Exercise aim -> Reproduce only the lines of the material below that start at the line containing "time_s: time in" and stop at the line containing "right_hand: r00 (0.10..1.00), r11". Keep both end lines.

*** Data supplied Section Begins ***

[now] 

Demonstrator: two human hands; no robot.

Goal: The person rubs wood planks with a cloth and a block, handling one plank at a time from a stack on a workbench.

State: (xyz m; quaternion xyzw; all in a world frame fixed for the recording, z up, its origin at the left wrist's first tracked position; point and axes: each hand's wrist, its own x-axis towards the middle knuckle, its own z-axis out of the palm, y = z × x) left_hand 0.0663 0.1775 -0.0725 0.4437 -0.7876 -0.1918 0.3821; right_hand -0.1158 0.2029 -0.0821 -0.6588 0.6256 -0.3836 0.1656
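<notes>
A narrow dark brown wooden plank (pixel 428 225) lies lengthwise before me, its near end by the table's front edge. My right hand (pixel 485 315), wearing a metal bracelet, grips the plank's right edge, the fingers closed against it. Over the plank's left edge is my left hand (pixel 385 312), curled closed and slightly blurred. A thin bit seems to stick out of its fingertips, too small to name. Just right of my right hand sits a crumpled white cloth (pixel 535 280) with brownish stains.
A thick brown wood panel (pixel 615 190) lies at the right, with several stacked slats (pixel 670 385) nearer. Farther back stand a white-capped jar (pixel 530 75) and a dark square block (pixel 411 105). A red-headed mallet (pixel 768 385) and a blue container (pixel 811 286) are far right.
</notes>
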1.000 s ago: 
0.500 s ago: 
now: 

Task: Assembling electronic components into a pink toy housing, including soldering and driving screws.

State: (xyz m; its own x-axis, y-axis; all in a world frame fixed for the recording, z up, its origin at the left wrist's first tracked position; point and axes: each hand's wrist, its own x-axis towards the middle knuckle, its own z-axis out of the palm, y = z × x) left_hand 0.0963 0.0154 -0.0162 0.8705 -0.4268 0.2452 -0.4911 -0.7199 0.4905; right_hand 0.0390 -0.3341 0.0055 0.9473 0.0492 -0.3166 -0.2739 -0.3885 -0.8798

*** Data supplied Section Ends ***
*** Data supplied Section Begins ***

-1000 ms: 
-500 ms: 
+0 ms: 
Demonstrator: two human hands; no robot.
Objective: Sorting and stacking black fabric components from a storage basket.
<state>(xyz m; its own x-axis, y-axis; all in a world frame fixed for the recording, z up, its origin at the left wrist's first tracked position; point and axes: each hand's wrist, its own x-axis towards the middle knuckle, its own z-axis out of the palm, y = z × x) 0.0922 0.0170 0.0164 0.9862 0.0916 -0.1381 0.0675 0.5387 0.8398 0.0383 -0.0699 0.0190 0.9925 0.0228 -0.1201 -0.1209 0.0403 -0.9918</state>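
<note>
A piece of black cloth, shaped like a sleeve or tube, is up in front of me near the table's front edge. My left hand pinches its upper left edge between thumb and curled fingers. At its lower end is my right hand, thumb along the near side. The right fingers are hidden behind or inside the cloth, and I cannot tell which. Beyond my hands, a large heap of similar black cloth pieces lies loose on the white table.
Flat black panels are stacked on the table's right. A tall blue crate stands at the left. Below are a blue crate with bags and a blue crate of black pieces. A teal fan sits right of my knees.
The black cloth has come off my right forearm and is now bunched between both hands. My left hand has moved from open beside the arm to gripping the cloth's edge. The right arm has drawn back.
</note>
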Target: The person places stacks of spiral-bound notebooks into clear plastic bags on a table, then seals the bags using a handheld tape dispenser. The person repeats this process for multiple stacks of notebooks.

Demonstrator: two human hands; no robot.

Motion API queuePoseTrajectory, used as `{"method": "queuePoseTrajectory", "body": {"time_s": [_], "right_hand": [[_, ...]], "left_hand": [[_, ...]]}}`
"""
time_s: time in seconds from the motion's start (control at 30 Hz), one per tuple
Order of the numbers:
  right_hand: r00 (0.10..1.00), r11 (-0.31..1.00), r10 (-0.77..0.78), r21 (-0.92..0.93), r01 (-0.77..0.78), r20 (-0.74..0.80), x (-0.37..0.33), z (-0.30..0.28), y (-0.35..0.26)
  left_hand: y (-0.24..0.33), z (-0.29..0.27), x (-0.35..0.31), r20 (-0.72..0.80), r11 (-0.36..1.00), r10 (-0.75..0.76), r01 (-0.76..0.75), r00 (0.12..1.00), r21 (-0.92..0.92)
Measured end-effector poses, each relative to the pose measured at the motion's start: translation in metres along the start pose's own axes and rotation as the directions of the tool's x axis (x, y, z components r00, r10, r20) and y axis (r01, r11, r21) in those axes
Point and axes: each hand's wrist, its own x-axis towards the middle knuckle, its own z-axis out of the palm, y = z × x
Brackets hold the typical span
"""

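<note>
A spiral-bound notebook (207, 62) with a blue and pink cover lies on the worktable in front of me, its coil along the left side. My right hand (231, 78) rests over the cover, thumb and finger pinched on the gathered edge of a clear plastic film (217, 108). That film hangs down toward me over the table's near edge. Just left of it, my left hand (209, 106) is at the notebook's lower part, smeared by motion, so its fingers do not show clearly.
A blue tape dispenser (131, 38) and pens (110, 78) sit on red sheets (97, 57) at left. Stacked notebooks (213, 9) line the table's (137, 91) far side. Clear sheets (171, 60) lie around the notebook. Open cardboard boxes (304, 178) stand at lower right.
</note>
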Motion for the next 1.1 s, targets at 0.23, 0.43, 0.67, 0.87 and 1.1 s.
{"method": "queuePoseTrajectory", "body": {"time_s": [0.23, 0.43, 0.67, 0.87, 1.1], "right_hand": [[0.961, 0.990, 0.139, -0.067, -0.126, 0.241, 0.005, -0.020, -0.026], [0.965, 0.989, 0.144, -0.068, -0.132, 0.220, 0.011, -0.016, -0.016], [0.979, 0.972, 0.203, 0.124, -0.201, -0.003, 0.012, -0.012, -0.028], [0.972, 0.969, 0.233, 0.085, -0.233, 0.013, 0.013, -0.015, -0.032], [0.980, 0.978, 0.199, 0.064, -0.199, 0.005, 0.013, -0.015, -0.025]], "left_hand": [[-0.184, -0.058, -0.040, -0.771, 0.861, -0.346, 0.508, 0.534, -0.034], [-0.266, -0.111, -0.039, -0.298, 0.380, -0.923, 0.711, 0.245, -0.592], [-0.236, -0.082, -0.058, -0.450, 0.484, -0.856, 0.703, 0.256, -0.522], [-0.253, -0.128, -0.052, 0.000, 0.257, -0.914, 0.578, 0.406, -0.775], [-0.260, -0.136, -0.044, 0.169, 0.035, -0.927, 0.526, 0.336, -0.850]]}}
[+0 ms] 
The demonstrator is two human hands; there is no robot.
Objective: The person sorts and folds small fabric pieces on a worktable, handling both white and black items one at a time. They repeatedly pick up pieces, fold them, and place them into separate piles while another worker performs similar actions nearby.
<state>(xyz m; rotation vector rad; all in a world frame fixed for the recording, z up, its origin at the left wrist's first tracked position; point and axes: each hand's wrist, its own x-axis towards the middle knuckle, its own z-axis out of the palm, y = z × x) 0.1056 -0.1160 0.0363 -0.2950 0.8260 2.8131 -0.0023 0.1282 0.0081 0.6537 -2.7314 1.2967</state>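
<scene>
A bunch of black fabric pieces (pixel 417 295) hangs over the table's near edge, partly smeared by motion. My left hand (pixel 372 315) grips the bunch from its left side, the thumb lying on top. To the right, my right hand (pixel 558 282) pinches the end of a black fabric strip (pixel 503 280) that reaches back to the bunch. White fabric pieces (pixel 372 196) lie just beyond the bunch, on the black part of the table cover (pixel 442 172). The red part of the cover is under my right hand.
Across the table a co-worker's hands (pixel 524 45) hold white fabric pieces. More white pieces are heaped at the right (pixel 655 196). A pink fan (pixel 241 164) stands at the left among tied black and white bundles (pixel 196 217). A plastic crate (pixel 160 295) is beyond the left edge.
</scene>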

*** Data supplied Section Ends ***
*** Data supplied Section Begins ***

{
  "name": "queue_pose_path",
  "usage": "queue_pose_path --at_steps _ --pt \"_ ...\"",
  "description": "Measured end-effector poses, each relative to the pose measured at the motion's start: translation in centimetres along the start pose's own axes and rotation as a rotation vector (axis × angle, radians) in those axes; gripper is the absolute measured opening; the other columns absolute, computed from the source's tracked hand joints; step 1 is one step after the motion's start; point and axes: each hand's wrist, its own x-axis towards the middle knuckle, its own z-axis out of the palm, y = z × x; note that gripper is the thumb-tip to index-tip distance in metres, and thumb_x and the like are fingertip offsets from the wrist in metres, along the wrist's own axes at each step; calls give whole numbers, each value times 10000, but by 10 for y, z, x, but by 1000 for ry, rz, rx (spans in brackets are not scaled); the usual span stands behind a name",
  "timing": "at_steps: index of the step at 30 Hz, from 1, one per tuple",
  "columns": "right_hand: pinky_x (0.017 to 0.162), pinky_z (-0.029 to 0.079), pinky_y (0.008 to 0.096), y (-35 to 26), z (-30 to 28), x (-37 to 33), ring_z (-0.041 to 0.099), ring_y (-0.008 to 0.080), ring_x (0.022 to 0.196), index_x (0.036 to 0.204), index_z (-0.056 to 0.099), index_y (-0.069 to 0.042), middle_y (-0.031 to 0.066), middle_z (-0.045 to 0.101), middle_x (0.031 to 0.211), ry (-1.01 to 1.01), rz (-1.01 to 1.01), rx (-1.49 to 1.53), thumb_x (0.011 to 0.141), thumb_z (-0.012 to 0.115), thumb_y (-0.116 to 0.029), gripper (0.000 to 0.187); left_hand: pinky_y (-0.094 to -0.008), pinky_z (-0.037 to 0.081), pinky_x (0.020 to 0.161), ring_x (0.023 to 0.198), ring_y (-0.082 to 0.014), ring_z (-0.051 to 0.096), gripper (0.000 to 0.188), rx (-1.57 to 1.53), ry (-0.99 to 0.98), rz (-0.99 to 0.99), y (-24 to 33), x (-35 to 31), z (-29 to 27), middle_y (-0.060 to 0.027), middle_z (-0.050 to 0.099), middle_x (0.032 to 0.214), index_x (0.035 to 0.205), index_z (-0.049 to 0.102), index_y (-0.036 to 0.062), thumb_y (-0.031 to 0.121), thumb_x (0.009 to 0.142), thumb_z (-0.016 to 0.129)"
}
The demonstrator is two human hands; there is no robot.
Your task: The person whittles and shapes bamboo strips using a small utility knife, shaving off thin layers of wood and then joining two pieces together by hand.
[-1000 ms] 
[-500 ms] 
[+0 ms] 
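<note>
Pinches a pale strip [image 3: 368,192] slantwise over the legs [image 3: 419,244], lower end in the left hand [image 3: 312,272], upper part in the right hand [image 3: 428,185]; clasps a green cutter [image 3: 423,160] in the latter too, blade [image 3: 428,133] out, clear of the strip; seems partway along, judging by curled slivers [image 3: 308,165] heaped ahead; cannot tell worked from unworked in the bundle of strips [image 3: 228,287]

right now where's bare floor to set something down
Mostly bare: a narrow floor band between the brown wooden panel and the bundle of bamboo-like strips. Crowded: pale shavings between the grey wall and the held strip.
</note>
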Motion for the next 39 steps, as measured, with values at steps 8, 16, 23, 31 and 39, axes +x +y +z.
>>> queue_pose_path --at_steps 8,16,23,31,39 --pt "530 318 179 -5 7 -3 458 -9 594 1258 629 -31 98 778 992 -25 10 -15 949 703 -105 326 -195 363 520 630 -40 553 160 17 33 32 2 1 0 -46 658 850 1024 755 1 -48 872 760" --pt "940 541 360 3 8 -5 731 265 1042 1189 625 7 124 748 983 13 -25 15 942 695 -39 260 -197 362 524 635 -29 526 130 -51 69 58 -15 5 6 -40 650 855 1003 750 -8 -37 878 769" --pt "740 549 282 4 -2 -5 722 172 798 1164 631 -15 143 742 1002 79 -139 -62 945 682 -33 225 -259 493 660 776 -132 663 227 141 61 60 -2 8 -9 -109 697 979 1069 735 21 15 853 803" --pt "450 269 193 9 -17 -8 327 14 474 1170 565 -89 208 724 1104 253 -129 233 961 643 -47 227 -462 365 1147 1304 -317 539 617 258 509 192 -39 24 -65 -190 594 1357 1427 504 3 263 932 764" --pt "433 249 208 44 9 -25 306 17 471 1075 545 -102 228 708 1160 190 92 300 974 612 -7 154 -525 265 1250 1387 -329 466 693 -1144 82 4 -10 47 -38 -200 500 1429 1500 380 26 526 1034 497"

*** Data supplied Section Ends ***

Completed task ->
time_s: time in seconds from the motion's start (control at 30 Hz), one per tuple
Order of the numbers:
  right_hand: r00 (0.10..1.00), r11 (-0.31..1.00), r10 (-0.77..0.78), r21 (-0.92..0.93), r01 (-0.77..0.78), r20 (-0.74..0.80), x (-0.37..0.33), z (-0.30..0.28), y (-0.35..0.26)

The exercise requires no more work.